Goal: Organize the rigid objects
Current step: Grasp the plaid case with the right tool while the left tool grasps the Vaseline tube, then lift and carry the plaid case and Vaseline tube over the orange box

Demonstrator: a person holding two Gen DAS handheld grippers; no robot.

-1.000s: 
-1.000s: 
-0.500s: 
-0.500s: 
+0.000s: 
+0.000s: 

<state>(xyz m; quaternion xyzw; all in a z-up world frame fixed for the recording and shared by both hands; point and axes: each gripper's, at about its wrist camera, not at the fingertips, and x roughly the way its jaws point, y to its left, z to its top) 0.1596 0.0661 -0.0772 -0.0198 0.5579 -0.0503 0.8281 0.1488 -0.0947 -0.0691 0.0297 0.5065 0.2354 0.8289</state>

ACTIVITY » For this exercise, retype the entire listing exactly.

RESPONSE FOR THIS EXERCISE »
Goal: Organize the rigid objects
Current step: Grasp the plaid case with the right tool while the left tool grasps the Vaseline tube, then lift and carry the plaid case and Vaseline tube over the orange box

Demonstrator: a person holding two Gen DAS handheld grippers; no robot.

-1.000s: 
-1.000s: 
-0.500s: 
-0.500s: 
+0.000s: 
+0.000s: 

<state>(xyz m; quaternion xyzw; all in a z-up world frame fixed for the recording and shared by both hands; point and axes: each gripper's, at about its wrist camera, not at the fingertips, and x roughly the way its jaws point, y to its left, z to its top) 0.1596 0.0661 -0.0772 -0.0198 0.5579 -0.0503 0.8281 0.1488 -0.0947 -0.0691 0.0297 0.5065 0.2354 0.8289</state>

The answer has been supplied in full.